**Exercise requirements:**
No pictures in the copy. Write out the listing below exactly.

**Supplied data:**
--

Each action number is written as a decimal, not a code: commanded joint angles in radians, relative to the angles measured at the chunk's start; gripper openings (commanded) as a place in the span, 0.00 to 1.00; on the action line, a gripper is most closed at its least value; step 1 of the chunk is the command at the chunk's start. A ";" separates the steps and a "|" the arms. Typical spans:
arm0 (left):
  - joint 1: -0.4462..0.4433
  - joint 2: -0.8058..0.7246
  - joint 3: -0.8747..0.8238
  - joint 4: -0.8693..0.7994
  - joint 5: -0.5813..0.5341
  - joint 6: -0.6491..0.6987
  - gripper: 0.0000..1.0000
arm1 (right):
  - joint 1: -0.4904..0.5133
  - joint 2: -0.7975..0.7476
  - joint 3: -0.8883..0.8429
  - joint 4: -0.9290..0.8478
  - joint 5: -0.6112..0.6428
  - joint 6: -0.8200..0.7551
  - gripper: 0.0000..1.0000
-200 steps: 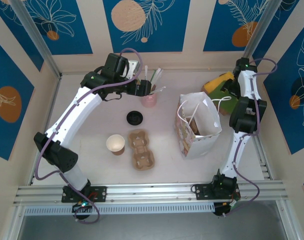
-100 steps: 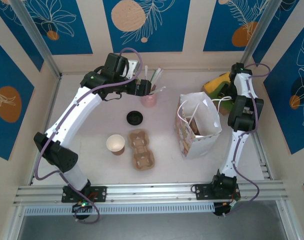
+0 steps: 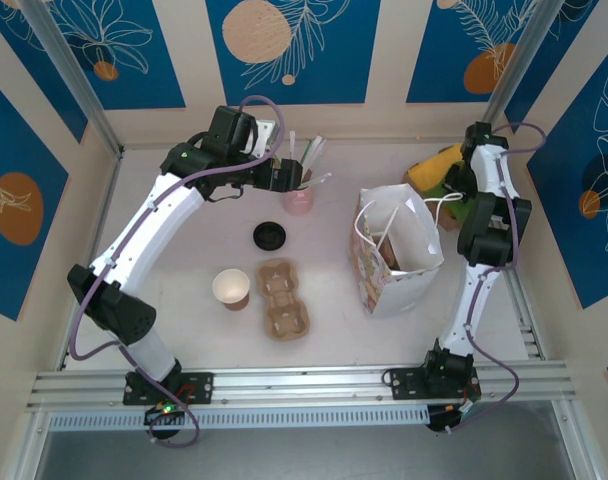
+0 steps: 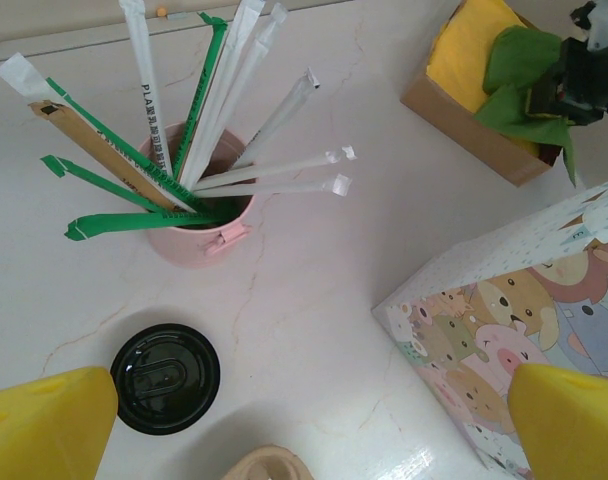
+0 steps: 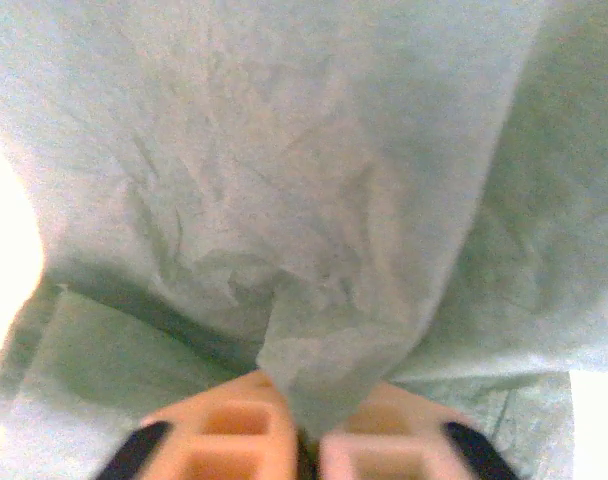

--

**Result below:**
Each action number is written as a decimal, not a code: commanded joint angles in radians, relative to the angles measured at the chunk's start; gripper openings (commanded) as a place in the span, 0.00 to 1.00; on the action line, a gripper is most closed at its least value; step 1 of the chunk is the command at the chunk's start. A ";" separates the steps and a "|" the arms. Typical spans:
arm0 (left):
  - joint 1: -0.4462..0.4433
  - joint 2: -0.8058..0.7246
  - joint 3: -0.8747..0.8238
  - joint 4: -0.8693..0.7994
  - joint 5: -0.5813..0.5341
  - joint 6: -0.6491..0.6987
  - gripper: 0.0000..1.0000
arm1 (right):
  - joint 1: -0.4904..0.5133
  - joint 2: -0.7975..0.7476
  - joint 3: -0.8883..0.8429
  - joint 4: -0.9290..0.8478
  - joint 5: -0.6112..0.6428
  - joint 6: -0.8200..0.7551
  - gripper: 0.0000..1.0000
-200 steps: 
-100 steps: 
+0 steps: 
+0 steps: 
+0 steps: 

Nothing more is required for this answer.